Insolite

Un promoteur immobilier accusé d’émission d’un chèque sans provision de 3,5 milliards de centimes à Chéraga

Le tribunal de Chéraga a inculpé un promoteur immobilier pour émission d’un chèque sans provision. L’affaire concerne la remise d’un chèque d’une valeur de 3,5 milliards de centimes en guise de garantie, après le retard dans la livraison d’un appartement vendu au plaignant dans les délais convenus. Il s’est avéré que le chèque était sans provision.

Les faits remontent à la plainte déposée par un citoyen, affirmant avoir conclu un accord pour l’achat de deux appartements, chacun d’une valeur de 3,5 milliards de centimes, auprès du promoteur immobilier mis en cause. Cependant, ce dernier n’a pas respecté les termes du contrat en ne livrant pas les appartements dans les délais convenus, justifiant ce retard par des litiges avec ses associés.

Pour rassurer l’acheteur quant à la récupération de son argent, le promoteur lui a remis un chèque correspondant à la valeur d’un seul appartement. Lorsque la victime a voulu vérifier la disponibilité des fonds, elle a découvert que la signature du chèque ne correspondait pas et que le compte ne contenait pas le montant indiqué. Après un délai de deux jours à la Société Générale, il a été confirmé que le chèque était sans provision, entraînant des poursuites judiciaires contre son émetteur.

Lors de son audition, le promoteur a reconnu avoir traité avec le plaignant et encaissé le montant des deux appartements. Il a affirmé sa bonne foi, précisant qu’il ne comptait ni escroquer ni léser son client. Il a expliqué le retard de livraison par son conflit avec ses associés et assuré qu’il disposait de 13 appartements dans son projet immobilier, s’engageant à livrer les deux biens promis ou leur équivalent dès la résolution du litige.

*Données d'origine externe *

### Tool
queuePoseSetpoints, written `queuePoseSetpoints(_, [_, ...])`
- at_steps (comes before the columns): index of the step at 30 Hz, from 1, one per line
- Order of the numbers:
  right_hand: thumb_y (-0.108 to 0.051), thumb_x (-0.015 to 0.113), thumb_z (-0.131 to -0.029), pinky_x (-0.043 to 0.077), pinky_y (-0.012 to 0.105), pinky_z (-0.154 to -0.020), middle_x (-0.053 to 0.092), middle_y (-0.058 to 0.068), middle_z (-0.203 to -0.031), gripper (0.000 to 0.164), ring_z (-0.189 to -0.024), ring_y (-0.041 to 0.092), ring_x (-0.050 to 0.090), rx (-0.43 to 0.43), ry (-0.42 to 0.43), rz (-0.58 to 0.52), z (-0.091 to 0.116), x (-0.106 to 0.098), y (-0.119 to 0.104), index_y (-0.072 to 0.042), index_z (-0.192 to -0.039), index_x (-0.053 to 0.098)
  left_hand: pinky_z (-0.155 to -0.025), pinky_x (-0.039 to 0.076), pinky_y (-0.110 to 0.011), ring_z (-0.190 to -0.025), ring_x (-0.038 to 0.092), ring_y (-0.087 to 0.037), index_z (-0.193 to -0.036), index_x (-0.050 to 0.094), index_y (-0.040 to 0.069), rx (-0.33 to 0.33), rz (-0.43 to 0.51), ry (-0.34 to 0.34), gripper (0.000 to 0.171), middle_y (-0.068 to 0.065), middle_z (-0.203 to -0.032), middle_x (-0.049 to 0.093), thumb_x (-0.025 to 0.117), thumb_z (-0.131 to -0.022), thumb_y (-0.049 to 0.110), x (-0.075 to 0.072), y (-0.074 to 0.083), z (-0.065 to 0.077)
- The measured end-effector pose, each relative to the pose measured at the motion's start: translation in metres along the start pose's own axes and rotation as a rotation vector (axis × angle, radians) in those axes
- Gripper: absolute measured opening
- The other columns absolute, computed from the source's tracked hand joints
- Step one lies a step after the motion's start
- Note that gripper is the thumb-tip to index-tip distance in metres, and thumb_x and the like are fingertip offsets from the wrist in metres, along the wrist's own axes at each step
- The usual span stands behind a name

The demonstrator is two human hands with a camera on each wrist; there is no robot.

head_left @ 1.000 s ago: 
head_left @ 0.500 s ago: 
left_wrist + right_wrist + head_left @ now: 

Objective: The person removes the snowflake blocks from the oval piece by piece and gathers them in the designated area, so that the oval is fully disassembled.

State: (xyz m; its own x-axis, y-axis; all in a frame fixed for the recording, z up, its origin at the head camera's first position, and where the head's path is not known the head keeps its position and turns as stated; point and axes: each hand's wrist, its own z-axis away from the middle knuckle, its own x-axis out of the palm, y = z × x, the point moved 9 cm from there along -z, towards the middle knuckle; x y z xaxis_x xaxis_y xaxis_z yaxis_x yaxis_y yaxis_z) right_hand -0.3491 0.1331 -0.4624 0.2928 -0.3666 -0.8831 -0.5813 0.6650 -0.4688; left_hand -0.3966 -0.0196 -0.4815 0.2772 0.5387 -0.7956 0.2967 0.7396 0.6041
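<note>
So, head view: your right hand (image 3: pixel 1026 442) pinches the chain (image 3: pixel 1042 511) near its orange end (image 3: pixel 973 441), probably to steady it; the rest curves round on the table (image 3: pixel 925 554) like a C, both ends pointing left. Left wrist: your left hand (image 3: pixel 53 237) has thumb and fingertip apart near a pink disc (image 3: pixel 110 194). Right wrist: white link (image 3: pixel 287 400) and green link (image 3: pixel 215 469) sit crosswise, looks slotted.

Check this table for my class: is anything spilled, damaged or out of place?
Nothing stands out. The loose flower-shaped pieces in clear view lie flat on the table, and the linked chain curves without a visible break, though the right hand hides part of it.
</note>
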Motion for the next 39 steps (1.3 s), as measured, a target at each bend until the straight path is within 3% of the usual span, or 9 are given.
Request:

Il a également déclaré qu’il ne s’attendait pas à ce que le plaignant tente d’encaisser le chèque et l’envoie en prison, demandant un délai pour régler la situation. Cependant, l’avocat du plaignant a insisté sur la poursuite du procès, accusant le promoteur de vouloir tromper la victime et la justice, tout en exigeant le remboursement du montant du chèque.

Le procureur de la République a requis une peine de deux ans de prison ferme assortie d’une amende de 100 000 dinars.